A loophole not worth closing

The government says there’s not much money at stake in the carried-interest debate, which may be another reason the loophole still exists. Congress’s Joint Committee on Taxation, which is bipartisan and generally authoritative, says closing the loophole would bring in just $18 billion over 10 years, or less than $2 billion per year. But Fleischer of the University of San Diego says the Congressional economic model vastly understates the amount of money at stake, which could be $18 billion PER YEAR, or 10 times as much as the government estimates.

Since most PE firms are privately owned, their financial numbers aren’t public, which makes it difficult to estimate how much carried interest financial firms claim. And the IRS hasn’t kept track. But Blackstone and KKR are public, and extrapolating from their numbers, Fleischer estimates that PE outfits and other investing firms earn about $100 billion per year in carried interest taxed at the capital gains rate. If the tax on that income were raised from 23.8% to 43.4%, he says, some of the money would be deployed differently, to avoid the higher tax rate. But tax would still be paid on most of it, with the Treasury netting an extra $18 billion or so per year, he estimates. That wouldn’t be a huge windfall for the government, but it would still be enough to fund NASA, purchase 110 F-35 fighter jets, or cover two-thirds of the cost of an elaborate wall along the southwest border with Mexico, a Trump priority.

Besides, critics of the carried-interest loophole say the most important thing isn’t finding new revenue, but revising the tax code so it seems more fair to ordinary people who think the system is rigged in favor of the rich. “If you fail to cross the Ts on your tax return and the IRS finds out about it, they’re going to hold you to it,” says Gregg Polsky, a law professor at the University of North Carolina. “Imagine if you took your weekly paycheck and called it capital gains by inserting a few magic words into a partnership agreement.”

Rousing words from critics and politicians, of course, are a lot easier to come by than legislation that would actually raise taxes, which seems to be a nonstarter in Washington unless it’s accompanied by corresponding tax cuts or other offsets. That’s why many people who have been pushing for years to end the carried-interest loophole are skeptical that political rhetoric will change anything.

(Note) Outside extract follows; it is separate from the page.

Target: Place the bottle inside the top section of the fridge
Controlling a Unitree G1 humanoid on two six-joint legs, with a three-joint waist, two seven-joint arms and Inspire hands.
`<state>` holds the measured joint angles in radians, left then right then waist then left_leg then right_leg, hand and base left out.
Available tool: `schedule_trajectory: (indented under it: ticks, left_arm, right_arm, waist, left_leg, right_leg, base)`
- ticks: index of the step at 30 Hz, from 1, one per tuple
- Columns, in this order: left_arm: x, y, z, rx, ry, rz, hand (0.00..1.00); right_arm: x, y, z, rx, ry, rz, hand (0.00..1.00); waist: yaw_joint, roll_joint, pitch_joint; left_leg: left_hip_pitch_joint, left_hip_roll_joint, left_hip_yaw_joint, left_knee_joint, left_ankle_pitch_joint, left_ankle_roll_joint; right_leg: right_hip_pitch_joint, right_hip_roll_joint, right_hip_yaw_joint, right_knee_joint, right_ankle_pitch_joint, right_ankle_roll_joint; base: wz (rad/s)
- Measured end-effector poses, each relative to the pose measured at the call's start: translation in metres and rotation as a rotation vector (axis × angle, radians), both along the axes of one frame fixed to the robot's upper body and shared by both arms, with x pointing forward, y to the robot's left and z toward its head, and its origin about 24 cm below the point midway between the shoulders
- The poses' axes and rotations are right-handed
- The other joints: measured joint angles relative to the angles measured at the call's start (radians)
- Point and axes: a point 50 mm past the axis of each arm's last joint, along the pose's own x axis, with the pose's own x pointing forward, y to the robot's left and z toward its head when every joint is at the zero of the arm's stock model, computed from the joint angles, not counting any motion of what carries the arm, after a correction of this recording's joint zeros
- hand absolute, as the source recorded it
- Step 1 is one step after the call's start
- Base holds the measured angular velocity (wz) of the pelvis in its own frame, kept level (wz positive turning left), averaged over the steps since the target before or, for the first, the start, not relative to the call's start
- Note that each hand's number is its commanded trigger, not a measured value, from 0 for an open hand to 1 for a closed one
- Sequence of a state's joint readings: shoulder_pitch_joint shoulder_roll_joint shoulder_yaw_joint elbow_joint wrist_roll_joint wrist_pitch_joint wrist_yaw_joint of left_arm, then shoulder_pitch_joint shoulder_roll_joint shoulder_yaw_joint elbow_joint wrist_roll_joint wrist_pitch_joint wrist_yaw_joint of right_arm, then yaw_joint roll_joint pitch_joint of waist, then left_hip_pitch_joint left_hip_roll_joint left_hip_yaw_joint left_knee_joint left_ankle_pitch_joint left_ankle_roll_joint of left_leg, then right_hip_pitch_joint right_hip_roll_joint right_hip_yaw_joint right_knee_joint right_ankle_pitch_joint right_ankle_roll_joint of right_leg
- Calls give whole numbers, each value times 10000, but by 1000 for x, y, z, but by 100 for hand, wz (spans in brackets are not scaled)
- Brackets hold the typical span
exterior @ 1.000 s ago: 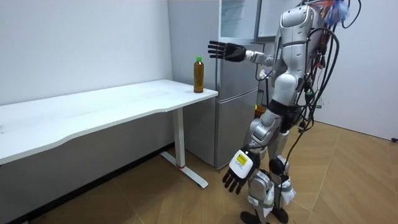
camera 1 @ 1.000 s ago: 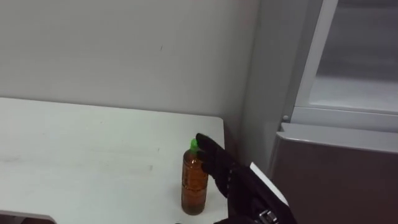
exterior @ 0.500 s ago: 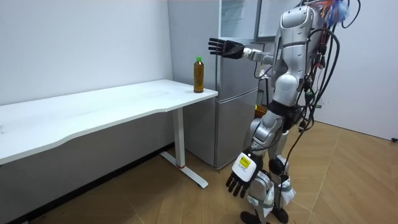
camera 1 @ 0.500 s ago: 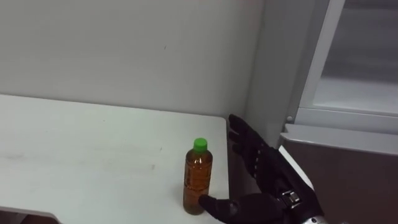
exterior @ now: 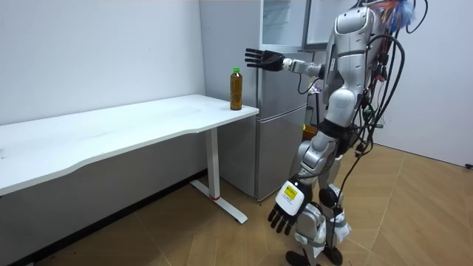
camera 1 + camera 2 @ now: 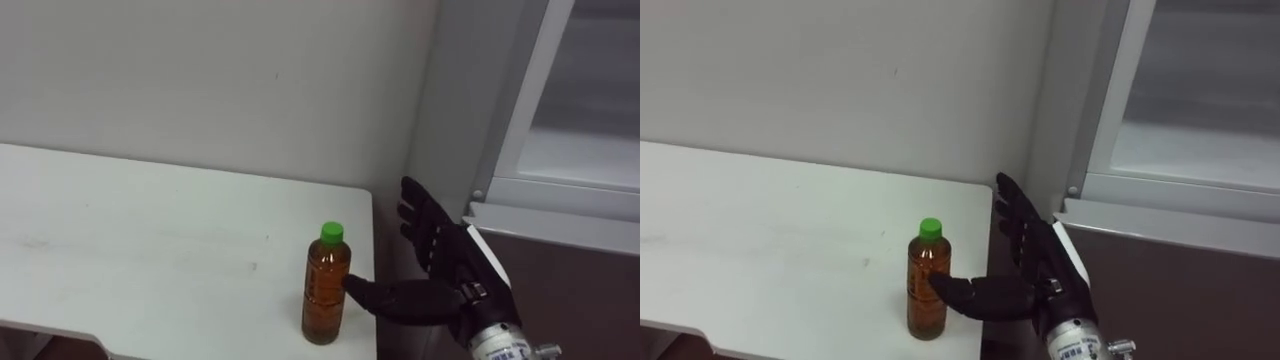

But the IRS rule change will put some limits on carried interest, if the tax agency enforces its own rules. And politicians of both parties acknowledge the need to make the tax code simpler, more efficient and more fair, with the next president likely to make sweeping tax reform an early priority. Lobbyists for Big Finance will undoubtedly fight hard against any changes that dilute profits. But there does come a point in democracies where the pitchforks begin to stir, and the politicians start to listen. That may be happening now.

Correction: This story originally referred to a study by Congress's Joint Economic Committee on the estimated savings from closing the carried-interest loophole. The committee that produced that estimate was the Joint Committee on Taxation, not the Joint Economic Committee.